At Saturday’s three-hour meeting of the UUP executive, Trimble did not outline his plans in detail, but merely said that "serious steps" would be taken in a phased way against Sinn Fein unless the IRA begins decommissioning.

Trimble confirmed after the meeting that he intended to "progressively terminate" the institutions set up by the Good Friday agreement.

"We intend to keep them [republicans] to their promises," he said.

According to Trimble, the UUP has endorsed his proposal to continue to pressure republicans in the coming weeks.

Speaking in Dublin, Sinn Fein’s Adams said Trimble’s letter to his two party ministers on Friday, in which he confirmed he would retain his ban on them attending North-South meetings despite it being unlawful, was "grossly offensive."

Adams has been involved in intensive meetings all week with the British prime minister’s chief of staff, Jonathan Powell. "Limited progress" on policing has been made at these meetings, some of which have continued until the early hours of the morning, according to a Sinn Fein source.

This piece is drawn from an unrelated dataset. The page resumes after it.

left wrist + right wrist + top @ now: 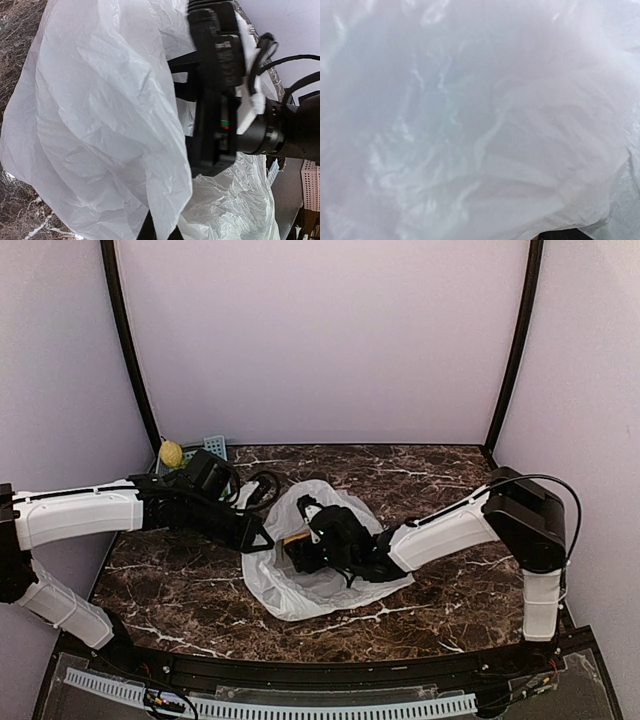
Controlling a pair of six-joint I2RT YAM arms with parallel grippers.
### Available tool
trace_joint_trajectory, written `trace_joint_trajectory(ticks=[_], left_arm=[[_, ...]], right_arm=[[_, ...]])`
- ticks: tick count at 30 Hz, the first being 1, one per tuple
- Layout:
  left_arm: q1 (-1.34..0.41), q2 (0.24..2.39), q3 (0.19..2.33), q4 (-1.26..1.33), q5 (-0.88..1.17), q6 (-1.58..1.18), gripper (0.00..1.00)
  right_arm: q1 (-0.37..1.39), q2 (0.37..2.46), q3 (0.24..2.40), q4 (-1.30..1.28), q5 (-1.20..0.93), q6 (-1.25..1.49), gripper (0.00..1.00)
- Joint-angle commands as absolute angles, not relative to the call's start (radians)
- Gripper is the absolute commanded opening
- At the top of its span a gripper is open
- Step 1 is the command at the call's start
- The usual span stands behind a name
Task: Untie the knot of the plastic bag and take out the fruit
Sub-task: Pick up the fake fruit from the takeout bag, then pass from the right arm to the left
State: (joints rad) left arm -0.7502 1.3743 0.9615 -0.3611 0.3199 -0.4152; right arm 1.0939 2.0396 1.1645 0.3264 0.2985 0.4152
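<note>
The white plastic bag (300,585) lies open and crumpled mid-table. My left gripper (258,537) is at its left rim, shut on a fold of the plastic bag (100,125), which hangs pinched between the two dark fingertips (145,231). My right gripper (303,550) reaches into the bag's mouth from the right; its black body also shows in the left wrist view (215,75). A small tan-orange patch of fruit (296,537) shows by its fingers. The right wrist view is filled by white plastic (480,120), hiding its fingers. No knot is in view.
A yellow fruit (171,453) sits in a small blue lattice basket (214,446) at the back left corner. Black frame posts stand at the back corners. Brown marble table (440,470) surrounds the bag.
</note>
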Motion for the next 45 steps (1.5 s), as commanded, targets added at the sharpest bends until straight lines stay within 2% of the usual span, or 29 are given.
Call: trace_joint_trajectory(ticks=[1, 12, 22, 24, 25, 26, 27, 28, 29, 31, 36, 45], left_arm=[[-0.754, 1.357, 0.976, -0.392, 0.265, -0.422, 0.01], [-0.754, 1.326, 0.954, -0.362, 0.229, -0.453, 0.01], [-0.754, 1.343, 0.966, -0.309, 0.209, -0.473, 0.01], [-0.754, 1.329, 0.962, -0.293, 0.197, -0.475, 0.08], [-0.755, 1.312, 0.960, -0.285, 0.191, -0.475, 0.19], [-0.755, 1.303, 0.958, -0.283, 0.179, -0.475, 0.26], [-0.754, 1.283, 0.962, -0.285, 0.173, -0.470, 0.43], [-0.754, 1.271, 0.966, -0.291, 0.157, -0.467, 0.51], [-0.753, 1.248, 0.975, -0.309, 0.147, -0.459, 0.63], [-0.754, 1.203, 0.995, -0.346, 0.113, -0.445, 0.74], [-0.754, 1.101, 1.070, -0.410, 0.147, -0.414, 0.84], [-0.755, 1.109, 1.099, -0.300, 0.491, -0.562, 0.87]], right_arm=[[1.117, 1.915, 1.072, 0.375, 0.308, 0.406, 0.49], [1.202, 1.676, 0.858, 0.328, 0.351, 0.516, 0.49], [1.267, 1.530, 0.812, 0.261, 0.385, 0.570, 0.49], [1.274, 1.492, 0.814, 0.253, 0.402, 0.562, 0.49], [1.277, 1.473, 0.813, 0.254, 0.409, 0.559, 0.49], [1.277, 1.454, 0.810, 0.261, 0.413, 0.556, 0.49], [1.278, 1.433, 0.805, 0.272, 0.416, 0.550, 0.49], [1.277, 1.416, 0.798, 0.291, 0.415, 0.540, 0.49], [1.277, 1.398, 0.789, 0.311, 0.412, 0.530, 0.49], [1.278, 1.373, 0.779, 0.348, 0.410, 0.505, 0.49], [1.279, 1.347, 0.799, 0.401, 0.363, 0.426, 0.49], [1.302, 1.399, 0.925, 0.394, 0.287, 0.244, 0.49]])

Anti-agreement members of the UUP executive left Saturday’s meeting frustrated that Trimble had refused to outline his exact plans.

Hardline anti-agreement MP Jeffrey Donaldson said: "It is clear these sanctions will be applied within a time scale leading to the exclusion from office of Sinn Fein ministers in the event of the IRA failing to decommission."

Adams, who briefed his party’s ard comhairle in Dublin on the current political talks, accused Trimble of undermining the process.

Speaking to journalists afterward, Adams said that while the weekend focus had been on Trimble and the UUP executive, the British prime minister still had a major responsibility.

Seamus Mallon, the deputy leader of the SDLP, warned Trimble he would not collude in the strategy against Sinn Fein. Speaking on BBC Radio, he said the UUP leader’s approach was damaging the political negotiations.